TASK OBJECTIVE - From the entries below, output the line with "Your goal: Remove" and each following line up to and including the line with "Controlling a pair", exactly as written.

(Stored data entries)
☆ ☆ ☆ ☆ ☆ ☆ ☆

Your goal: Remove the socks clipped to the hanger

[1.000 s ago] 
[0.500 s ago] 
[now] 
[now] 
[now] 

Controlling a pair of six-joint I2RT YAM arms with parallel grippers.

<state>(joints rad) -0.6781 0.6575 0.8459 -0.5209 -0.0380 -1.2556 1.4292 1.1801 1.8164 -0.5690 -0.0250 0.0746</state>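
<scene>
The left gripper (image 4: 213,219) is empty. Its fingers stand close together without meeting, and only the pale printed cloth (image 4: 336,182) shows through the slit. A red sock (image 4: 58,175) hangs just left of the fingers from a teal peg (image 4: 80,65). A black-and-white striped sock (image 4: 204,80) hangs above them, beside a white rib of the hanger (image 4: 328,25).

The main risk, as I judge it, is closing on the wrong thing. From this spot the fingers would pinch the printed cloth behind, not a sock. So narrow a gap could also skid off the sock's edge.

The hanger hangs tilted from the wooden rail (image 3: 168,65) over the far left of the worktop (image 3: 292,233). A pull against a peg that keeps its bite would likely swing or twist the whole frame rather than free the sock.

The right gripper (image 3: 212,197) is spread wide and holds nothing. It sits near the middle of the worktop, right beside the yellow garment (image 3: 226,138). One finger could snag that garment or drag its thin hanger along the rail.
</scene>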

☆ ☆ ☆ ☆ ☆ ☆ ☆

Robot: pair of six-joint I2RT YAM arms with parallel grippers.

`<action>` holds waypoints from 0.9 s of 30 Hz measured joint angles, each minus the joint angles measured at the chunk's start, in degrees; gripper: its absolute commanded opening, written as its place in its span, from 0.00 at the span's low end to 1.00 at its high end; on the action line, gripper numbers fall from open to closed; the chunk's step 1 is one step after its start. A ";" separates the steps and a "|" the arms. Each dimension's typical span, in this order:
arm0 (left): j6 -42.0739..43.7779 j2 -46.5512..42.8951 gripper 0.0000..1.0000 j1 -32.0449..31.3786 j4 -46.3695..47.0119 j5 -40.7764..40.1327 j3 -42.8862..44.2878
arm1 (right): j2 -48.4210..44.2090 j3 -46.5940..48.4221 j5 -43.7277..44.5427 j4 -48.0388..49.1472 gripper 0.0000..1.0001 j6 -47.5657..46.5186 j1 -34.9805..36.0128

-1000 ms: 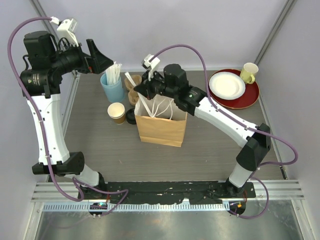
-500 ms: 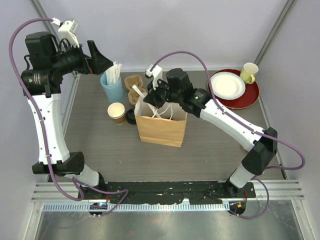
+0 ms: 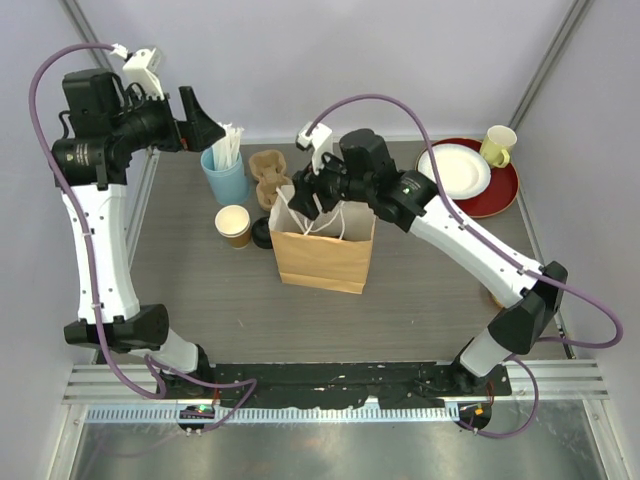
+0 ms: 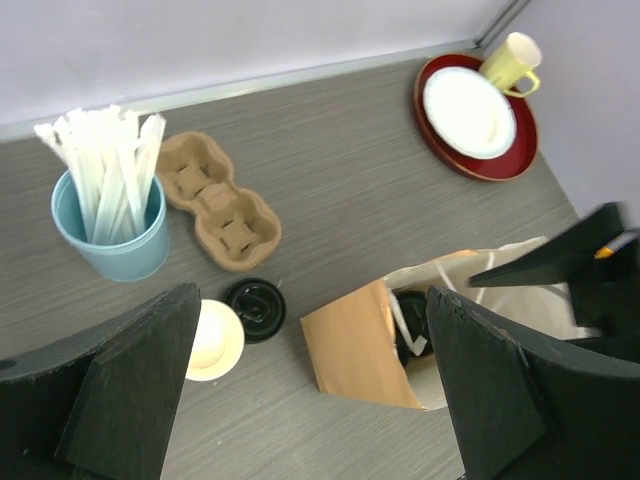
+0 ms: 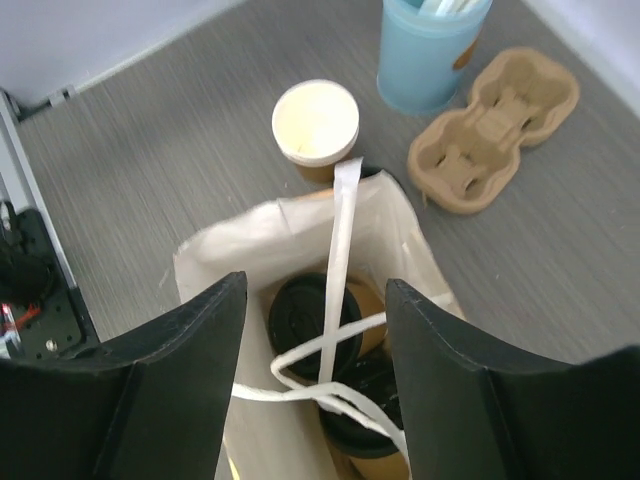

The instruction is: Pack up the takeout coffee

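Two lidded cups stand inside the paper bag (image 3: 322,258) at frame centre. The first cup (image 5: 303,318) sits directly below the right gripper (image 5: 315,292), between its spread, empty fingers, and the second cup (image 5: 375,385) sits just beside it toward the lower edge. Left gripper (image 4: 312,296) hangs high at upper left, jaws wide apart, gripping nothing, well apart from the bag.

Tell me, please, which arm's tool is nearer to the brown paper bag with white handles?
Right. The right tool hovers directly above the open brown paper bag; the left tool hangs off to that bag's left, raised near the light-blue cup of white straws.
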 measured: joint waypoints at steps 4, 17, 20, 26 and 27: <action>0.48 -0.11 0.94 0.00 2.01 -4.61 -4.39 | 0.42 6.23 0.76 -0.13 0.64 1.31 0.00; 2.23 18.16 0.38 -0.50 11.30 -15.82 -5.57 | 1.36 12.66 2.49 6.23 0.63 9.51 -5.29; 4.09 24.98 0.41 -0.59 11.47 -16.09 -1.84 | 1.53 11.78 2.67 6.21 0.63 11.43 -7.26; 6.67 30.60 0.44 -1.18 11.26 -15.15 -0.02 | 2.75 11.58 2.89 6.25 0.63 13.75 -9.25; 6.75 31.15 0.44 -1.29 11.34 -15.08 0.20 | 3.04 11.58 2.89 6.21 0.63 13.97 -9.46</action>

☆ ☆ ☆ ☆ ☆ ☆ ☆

ANSWER -
Your goal: Remove the socks clipped to the hanger

[1.000 s ago] 
[0.500 s ago] 
[now] 
[now] 
[now] 

Controlling a pair of six-joint I2RT YAM arms with parallel grippers.

There's no more to the answer.